Se quedó quieto, mirándome. Pero no discutió y vi la oscuridad asomándose en sus ojos mientras se daba cuenta de que yo tenía razón. Ya no había nada que hacer: el joven harapiento y yo éramos de esos raros pacientes cuya sangre se infecta desde antes de los veinticinco.

—No hay mucho tiempo —dije, tocando el cañón de su pistola—. Hazlo. Me lo prometiste, Miguel. ¿Recuerdas?

Me miró como si estuviera extraviado, parpadeando después de un minuto sin decir nada.

—No puedo, Ari; a ti no.

Los años de amistad, cada experiencia juntos, todos los sueños perdidos. En sus ojos veía el dolor de todo lo que estaba a punto de perderse. Asentí ligeramente y sostuve sus manos. Ya me había estado mentalizando que esto pasaría pronto, pero, lo admito, no creía que fuera a ser ese día. Me tiemblan las manos. Volteé a ver a Dakota y él hizo una seña de asentimiento para después sacar de la cartuchera de su cintura una nueve milímetros que llevaba.

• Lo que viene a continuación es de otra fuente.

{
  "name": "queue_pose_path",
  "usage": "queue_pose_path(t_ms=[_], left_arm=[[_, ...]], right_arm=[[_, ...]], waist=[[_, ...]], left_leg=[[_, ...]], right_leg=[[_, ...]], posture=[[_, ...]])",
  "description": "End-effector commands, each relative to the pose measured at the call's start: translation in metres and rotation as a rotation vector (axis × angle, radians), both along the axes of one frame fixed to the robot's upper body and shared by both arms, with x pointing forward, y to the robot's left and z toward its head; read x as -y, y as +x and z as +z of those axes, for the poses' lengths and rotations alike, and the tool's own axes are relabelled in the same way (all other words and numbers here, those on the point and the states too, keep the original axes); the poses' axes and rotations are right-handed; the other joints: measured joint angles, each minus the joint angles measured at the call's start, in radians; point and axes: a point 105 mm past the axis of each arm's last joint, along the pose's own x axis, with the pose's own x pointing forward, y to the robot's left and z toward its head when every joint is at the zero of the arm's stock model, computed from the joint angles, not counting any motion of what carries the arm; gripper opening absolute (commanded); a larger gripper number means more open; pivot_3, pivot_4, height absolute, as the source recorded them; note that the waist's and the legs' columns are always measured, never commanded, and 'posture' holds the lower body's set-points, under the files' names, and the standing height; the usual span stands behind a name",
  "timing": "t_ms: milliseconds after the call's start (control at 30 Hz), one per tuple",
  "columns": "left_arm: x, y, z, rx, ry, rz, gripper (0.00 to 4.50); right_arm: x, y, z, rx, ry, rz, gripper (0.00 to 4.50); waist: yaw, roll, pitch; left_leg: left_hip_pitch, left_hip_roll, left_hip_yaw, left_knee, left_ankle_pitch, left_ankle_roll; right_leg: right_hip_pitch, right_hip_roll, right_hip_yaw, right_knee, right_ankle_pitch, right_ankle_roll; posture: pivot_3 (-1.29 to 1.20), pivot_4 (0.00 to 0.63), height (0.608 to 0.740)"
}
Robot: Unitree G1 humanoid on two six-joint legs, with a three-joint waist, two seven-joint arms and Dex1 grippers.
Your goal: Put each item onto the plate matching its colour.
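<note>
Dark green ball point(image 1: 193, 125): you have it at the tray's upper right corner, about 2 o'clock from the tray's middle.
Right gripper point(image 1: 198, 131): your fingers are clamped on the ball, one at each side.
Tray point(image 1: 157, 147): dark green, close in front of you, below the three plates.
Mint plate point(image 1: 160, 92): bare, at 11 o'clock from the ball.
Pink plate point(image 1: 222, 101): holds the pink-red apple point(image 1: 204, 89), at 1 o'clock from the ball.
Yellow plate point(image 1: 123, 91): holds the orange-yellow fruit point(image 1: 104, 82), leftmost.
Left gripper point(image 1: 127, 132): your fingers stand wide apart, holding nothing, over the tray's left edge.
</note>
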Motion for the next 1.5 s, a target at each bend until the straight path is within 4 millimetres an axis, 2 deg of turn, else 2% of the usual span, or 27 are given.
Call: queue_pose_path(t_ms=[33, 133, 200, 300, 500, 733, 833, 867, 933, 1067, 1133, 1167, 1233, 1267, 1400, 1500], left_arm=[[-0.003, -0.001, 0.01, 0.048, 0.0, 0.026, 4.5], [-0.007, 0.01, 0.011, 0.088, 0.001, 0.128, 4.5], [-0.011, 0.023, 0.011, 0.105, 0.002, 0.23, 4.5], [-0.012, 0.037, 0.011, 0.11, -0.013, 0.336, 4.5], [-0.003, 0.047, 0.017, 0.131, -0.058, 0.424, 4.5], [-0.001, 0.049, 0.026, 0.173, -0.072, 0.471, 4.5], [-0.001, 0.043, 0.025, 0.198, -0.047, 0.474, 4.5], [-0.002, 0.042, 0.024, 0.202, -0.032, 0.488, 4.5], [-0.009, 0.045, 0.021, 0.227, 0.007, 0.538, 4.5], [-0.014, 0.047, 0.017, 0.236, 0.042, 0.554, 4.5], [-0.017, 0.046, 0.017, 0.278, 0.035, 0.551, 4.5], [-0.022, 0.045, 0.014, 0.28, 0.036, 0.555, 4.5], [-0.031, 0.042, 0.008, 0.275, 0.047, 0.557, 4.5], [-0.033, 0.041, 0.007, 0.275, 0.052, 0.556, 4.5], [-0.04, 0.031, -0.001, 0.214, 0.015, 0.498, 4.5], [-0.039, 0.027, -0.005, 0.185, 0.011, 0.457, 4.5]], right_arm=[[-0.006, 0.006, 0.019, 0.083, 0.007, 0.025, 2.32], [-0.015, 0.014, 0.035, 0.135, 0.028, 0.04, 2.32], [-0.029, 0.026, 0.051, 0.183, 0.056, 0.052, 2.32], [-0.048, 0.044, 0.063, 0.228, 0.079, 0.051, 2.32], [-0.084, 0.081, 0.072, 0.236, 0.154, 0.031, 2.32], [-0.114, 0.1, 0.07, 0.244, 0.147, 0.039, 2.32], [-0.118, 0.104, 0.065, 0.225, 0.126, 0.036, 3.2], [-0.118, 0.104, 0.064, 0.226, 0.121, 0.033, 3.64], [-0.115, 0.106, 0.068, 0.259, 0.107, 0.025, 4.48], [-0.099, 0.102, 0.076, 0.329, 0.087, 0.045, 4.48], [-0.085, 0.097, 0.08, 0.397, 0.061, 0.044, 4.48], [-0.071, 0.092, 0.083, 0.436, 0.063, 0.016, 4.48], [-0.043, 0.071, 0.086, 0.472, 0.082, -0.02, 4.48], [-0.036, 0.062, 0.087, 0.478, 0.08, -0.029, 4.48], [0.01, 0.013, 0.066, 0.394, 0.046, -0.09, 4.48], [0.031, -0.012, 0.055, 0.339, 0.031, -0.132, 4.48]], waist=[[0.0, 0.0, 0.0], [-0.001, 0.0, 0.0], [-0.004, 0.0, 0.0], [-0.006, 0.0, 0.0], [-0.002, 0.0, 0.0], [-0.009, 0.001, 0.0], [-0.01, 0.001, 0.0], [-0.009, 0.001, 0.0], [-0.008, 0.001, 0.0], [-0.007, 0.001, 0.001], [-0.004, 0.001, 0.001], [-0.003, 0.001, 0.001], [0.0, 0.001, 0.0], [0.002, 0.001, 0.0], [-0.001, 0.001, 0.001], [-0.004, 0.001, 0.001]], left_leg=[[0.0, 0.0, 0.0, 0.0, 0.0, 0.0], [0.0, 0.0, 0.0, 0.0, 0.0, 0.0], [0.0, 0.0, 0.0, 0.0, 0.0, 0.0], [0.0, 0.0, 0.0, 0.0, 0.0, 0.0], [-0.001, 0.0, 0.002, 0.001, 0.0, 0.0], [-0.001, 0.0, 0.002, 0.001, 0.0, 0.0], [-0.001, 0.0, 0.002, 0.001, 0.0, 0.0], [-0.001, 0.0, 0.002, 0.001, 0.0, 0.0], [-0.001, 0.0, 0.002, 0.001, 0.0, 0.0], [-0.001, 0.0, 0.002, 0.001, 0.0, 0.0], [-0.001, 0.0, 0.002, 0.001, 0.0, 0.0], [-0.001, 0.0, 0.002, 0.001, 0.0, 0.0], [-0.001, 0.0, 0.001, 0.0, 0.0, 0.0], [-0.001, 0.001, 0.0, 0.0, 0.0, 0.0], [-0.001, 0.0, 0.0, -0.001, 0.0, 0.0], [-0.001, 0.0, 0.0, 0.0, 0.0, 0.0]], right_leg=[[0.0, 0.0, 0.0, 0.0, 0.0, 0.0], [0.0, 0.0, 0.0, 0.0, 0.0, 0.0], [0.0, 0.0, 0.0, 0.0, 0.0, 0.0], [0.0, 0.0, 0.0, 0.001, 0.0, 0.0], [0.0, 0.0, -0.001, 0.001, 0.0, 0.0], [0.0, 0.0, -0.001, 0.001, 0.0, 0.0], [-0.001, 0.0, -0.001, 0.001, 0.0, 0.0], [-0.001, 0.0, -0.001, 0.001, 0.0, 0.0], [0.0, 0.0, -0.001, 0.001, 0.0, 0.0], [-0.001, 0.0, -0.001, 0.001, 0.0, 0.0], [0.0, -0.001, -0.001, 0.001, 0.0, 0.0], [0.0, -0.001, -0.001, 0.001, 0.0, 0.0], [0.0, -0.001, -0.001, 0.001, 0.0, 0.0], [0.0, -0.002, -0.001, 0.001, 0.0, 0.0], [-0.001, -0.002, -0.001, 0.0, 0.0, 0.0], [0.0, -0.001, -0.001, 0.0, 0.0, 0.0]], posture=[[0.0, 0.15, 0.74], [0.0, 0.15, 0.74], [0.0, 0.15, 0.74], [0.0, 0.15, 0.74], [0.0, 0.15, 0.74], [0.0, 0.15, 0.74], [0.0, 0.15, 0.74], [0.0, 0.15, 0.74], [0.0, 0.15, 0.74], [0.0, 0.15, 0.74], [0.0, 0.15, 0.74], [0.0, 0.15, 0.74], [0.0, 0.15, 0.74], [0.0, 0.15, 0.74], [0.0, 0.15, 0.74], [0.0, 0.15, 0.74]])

Octava cosa que nadie te enseña en las películas del fin del mundo: tu mejor amigo, aunque sea soldado y te haya prometido que sería su propia mano la que haría esto por ti, se arrepentirá en el último minuto y no podrá hacerlo.

—Te quiero.

Novena cosa que nadie te enseña en las películas del fin del mundo: lo último que capta tu cerebro no son las lágrimas que se escurren por la cara de tu mejor amigo. Es el sonido de la pistola.